# Spinning Reel recommendations?



## dre (Aug 14, 2009)

I just got a Bass Pro Shop gift card and I'm really in need a new Spinning Reel in the $50-$60 range but has very good quality. I fish mainly for bass and saugeye. I'm looking to put it on either a St .Croix Mega Bass medium action rod or a Field & Stream Spec Tec medium action rod. Any suggestions for one I can get at Bass Pro shop?


----------



## Bassbme (Mar 11, 2012)

Shimano Sedona. I haven't used that particular reel, but even their lower priced models are quality built. The 2500 size would probably balance very well on the rods you mentioned. I have been using Shimano reels for years, and they've never let me down. My guess is that you would be very happy with it. It's $59.99 in the Bass Pro catalog. 
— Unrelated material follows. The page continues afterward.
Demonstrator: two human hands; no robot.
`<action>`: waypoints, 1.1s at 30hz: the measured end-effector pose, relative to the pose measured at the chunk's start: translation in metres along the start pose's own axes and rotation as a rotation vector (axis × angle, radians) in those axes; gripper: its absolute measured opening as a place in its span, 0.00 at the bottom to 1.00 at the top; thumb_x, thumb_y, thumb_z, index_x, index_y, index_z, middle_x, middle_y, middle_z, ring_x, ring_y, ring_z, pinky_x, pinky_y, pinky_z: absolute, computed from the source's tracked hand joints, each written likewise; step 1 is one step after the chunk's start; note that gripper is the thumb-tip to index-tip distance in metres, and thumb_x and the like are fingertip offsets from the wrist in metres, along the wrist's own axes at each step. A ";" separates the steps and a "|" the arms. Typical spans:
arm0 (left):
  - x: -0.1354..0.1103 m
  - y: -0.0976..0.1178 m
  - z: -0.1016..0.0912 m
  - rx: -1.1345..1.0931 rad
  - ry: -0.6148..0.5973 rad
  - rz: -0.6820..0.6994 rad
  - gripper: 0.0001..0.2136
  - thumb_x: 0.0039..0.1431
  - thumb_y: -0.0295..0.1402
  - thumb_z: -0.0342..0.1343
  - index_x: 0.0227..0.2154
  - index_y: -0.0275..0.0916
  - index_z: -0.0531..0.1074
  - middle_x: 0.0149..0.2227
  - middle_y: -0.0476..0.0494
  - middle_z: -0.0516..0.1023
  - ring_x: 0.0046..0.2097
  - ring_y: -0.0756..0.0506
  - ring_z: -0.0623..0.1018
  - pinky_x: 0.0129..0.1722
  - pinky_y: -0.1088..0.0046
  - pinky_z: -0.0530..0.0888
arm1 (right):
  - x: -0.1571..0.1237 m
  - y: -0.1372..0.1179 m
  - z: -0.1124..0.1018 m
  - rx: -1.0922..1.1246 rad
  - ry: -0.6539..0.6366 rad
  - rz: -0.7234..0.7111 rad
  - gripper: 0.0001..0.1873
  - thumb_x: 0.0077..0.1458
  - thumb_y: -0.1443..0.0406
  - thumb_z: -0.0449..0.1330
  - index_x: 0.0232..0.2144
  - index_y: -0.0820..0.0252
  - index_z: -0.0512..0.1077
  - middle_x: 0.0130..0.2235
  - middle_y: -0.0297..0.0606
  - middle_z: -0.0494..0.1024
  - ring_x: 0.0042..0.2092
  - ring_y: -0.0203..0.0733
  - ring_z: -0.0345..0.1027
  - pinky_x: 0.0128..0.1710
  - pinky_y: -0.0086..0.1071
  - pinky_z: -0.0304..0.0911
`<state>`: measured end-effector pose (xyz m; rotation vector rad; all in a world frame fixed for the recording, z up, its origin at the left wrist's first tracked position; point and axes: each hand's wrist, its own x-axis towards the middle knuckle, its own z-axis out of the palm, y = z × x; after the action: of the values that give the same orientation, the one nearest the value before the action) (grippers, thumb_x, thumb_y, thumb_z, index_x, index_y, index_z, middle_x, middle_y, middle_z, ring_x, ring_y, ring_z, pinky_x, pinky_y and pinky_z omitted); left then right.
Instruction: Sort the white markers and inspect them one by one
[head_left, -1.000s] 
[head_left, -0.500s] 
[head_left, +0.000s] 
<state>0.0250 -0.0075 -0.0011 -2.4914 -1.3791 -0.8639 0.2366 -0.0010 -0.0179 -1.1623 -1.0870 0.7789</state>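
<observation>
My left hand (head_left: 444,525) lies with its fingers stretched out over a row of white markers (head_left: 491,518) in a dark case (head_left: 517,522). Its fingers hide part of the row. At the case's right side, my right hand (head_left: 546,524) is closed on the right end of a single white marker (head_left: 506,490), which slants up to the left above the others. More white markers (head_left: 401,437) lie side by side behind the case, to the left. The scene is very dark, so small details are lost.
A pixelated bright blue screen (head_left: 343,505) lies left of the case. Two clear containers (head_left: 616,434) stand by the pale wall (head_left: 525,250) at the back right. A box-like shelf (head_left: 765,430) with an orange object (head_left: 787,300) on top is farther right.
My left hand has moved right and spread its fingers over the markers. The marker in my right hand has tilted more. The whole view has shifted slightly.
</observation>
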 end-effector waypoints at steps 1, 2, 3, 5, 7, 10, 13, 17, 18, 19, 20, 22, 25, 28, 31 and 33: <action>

http://www.basspro.com/Shimano-Sedona-FD-Spinning-Reels/product/10203500/#desc-tab


----------



## dre (Aug 14, 2009)

Looks like a nice reel Bassbme!


----------



## hookedonfishing (May 4, 2013)

pfluger president reel is another good one .with whatever reel you decide usally u can get a feel for how they feel on there reel displays so look them over close .maybe look for a reel offers a spare spool as well nice have option switch out # test if needed or backup if dreaded tangled mess happens . shimano or pflugers r both good reels few of the garcias don't look bad either have yet to use a garcia .whatever reel you decide on spend the 15 bux extra for the gear guard things happen no 2 reels r alike or if things break its covered no ?'s asked . if its a boxed model vs a clamshell pack make sure to look at bail closely etc look for flaws before picking it up manufactoring defects happen


----------



## whjr15 (Jun 16, 2005)

I also use Shimano reels, exclusively. I've never used the Sedona, but I'm sure it will fit the bill just fine. If you wanted to throw in a couple bucks and step up to the Symetre, you wouldn't be disappointed either! 2500 size in either, as previously mentioned.


----------



## fredg53 (Sep 17, 2010)

Plgeuger president no doubt 

posted using Outdoor Hub Campfire


----------



## JohnPD (Jun 12, 2012)

Shimano Sahara or higher model would be my choice, I really don't care for the lower end Shimano's. Spend a bit more and get a better one if getting a Shimano, if not, then the Pflueger President would be a better choice. I tried the Sedona from Shimano, and traded it in the very next day and added like another $25 and got the Sahara instead.


----------



## dre (Aug 14, 2009)

What model would you guys recommend for the Plueger President? Fish mainly for bass and saugeye.


----------



## NewbreedFishing (Apr 15, 2004)

dre, try the lew's speedspool. 50$ and built like a tank


----------



## 10fish (May 12, 2005)

2X This really nice reel


If you wanted to throw in a couple bucks and step up to the Symetre, you wouldn't be disappointed either! 2500 size in either, as previously mentioned.


----------



## Cajunsaugeye (Apr 9, 2013)

I have quite a few spinning reels.All in the 2500 size ballpark.Agree that the Sahara or Symetre are very quality reels from Shimano,however they ARE a little above your price range mentioned.Sedona would probably serve you well in your range as well as the President from Pfleuger.And may also check out the Bass Pro reels:Extreme,Pro Qualifier,etc.Can usually pick them up on sale in your range.Looks like it's time to take a day trip and put them all in your hands! 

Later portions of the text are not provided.